■ TASK INSTRUCTIONS:
Search the listing below for the word "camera" and copy each line where it appears.

■ INFORMATION SHOWN:
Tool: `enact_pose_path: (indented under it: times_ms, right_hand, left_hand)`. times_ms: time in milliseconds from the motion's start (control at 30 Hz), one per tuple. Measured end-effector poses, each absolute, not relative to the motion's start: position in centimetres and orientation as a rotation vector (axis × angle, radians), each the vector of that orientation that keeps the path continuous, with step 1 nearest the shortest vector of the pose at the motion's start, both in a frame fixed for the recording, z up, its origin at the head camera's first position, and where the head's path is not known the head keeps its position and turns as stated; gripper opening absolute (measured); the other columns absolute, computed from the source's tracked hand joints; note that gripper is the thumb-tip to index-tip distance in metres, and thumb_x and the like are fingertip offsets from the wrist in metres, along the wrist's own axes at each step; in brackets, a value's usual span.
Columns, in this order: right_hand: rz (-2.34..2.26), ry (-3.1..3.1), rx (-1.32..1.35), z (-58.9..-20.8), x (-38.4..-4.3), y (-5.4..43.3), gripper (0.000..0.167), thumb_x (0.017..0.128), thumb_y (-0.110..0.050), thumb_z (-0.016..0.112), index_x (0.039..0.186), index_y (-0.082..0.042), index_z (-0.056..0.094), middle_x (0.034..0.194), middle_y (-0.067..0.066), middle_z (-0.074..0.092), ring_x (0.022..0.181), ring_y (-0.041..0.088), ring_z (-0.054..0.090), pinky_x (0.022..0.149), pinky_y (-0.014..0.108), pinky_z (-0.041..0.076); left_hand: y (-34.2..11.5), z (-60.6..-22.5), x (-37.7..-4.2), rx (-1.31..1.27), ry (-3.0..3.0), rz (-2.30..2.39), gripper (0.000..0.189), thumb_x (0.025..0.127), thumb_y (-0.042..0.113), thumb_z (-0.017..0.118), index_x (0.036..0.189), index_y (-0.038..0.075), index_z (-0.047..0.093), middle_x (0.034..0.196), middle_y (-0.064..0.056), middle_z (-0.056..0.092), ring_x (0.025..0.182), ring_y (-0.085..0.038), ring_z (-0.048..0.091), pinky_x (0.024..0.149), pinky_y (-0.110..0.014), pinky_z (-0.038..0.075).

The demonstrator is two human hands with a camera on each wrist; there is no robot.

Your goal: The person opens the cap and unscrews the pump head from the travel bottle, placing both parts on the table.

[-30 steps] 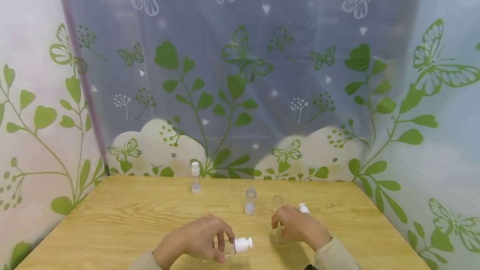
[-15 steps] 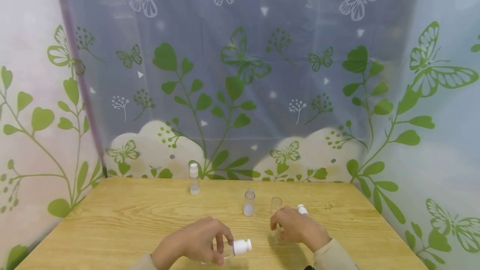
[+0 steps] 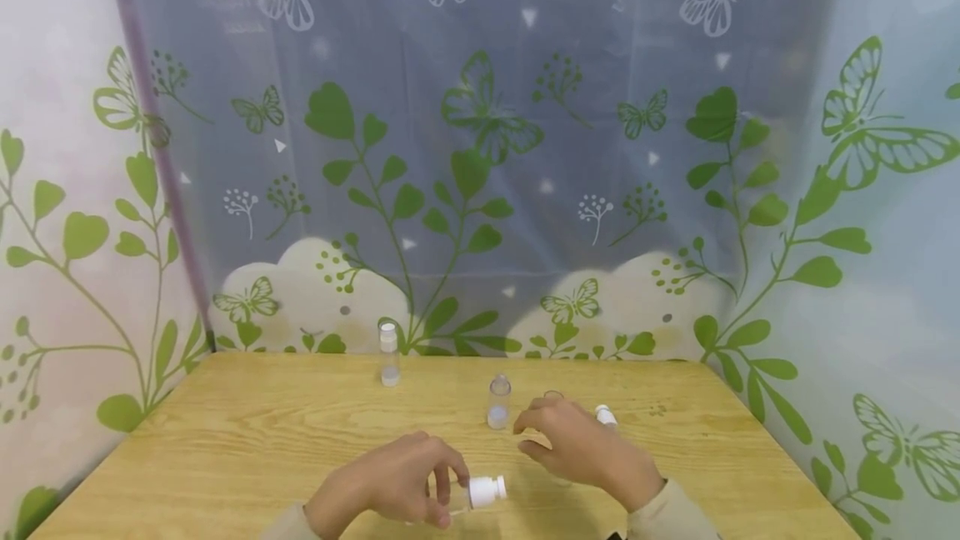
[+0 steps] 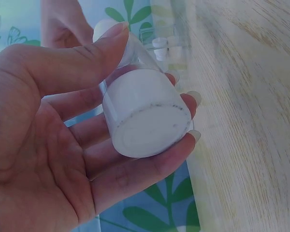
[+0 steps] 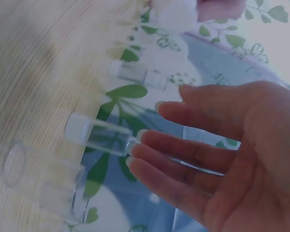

■ TASK RESPONSE:
Tool: `enact_pose_path: (indented under it: times_ms, right_hand, left_hand)`. times_ms: time in milliseconds from the motion's start (control at 30 Hz), one per tuple. Measured end-effector poses, each absolute, not relative to the motion's start: position in centimetres and orientation as a rotation vector (axis × angle, radians), each the vector of that orientation that keeps the path continuous, with step 1 nearest the shortest vector of the pose at the motion's start, both in a frame fixed for the recording, z up, its origin at the head camera's first position, and where the head's path is not known the head keeps its position and turns as stated; gripper opening absolute (measured); the other columns absolute, computed from the source's tracked hand joints; note that gripper is the thumb-tip to index-tip distance in metres, and thumb_x and the like are fingertip offsets from the wrist in metres, along the wrist's own axes at each step; in brackets, a value's usual span.
The demonstrator is two human hands with a camera on each wrist; there is no robot.

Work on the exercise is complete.